Nothing but a full, exact copy of the data is needed.

══ DATA SEGMENT ══

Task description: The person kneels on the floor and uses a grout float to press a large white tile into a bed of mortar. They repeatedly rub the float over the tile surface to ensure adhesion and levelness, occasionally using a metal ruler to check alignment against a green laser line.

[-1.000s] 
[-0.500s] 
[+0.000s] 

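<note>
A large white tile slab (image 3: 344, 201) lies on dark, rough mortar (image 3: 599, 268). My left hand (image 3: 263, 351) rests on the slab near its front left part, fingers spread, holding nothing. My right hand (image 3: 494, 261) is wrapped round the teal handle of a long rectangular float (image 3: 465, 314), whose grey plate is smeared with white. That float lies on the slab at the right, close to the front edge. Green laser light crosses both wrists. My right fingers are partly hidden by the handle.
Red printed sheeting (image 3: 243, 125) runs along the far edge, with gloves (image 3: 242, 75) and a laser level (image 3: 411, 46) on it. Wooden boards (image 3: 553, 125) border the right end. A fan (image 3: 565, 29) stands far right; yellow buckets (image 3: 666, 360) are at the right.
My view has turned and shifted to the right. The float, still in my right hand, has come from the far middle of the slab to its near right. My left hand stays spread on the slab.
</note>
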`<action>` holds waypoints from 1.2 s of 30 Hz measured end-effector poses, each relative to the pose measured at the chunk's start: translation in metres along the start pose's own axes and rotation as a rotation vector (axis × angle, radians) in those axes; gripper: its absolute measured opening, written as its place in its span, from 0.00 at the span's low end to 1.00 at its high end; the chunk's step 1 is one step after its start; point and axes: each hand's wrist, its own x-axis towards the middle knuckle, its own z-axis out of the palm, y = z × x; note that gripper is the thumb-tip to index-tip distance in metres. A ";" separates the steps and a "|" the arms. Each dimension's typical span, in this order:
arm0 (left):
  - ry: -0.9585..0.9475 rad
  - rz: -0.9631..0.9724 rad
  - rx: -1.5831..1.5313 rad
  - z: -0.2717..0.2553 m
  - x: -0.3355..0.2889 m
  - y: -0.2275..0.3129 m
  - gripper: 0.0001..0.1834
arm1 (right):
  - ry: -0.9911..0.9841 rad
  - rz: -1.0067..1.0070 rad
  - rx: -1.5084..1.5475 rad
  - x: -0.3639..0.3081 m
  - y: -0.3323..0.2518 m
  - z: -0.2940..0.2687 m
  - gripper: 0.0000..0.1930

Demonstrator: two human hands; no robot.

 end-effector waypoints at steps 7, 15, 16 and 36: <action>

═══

• **RESPONSE AREA**:
Task description: The person kneels on the floor and uses a grout float to press a large white tile into a bed of mortar. They repeatedly rub the float over the tile surface to ensure adhesion and levelness, occasionally using a metal ruler to check alignment against a green laser line.

[-1.000s] 
[-0.500s] 
[+0.000s] 

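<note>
A large white tile slab (image 3: 344, 201) lies on dark, rough mortar (image 3: 599, 268). My left hand (image 3: 263, 351) rests on the slab near its front left part, fingers spread, holding nothing. My right hand (image 3: 494, 261) is wrapped round the teal handle of a long rectangular float (image 3: 465, 314), whose grey plate is smeared with white. That float lies on the slab at the right, close to the front edge. Green laser light crosses both wrists. My right fingers are partly hidden by the handle.
Red printed sheeting (image 3: 243, 125) runs along the far edge, with gloves (image 3: 242, 75) and a laser level (image 3: 411, 46) on it. Wooden boards (image 3: 553, 125) border the right end. A fan (image 3: 565, 29) stands far right; yellow buckets (image 3: 666, 360) are at the right.
My view has turned and shifted to the right. The float, still in my right hand, has come from the far middle of the slab to its near right. My left hand stays spread on the slab.
</note>
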`<action>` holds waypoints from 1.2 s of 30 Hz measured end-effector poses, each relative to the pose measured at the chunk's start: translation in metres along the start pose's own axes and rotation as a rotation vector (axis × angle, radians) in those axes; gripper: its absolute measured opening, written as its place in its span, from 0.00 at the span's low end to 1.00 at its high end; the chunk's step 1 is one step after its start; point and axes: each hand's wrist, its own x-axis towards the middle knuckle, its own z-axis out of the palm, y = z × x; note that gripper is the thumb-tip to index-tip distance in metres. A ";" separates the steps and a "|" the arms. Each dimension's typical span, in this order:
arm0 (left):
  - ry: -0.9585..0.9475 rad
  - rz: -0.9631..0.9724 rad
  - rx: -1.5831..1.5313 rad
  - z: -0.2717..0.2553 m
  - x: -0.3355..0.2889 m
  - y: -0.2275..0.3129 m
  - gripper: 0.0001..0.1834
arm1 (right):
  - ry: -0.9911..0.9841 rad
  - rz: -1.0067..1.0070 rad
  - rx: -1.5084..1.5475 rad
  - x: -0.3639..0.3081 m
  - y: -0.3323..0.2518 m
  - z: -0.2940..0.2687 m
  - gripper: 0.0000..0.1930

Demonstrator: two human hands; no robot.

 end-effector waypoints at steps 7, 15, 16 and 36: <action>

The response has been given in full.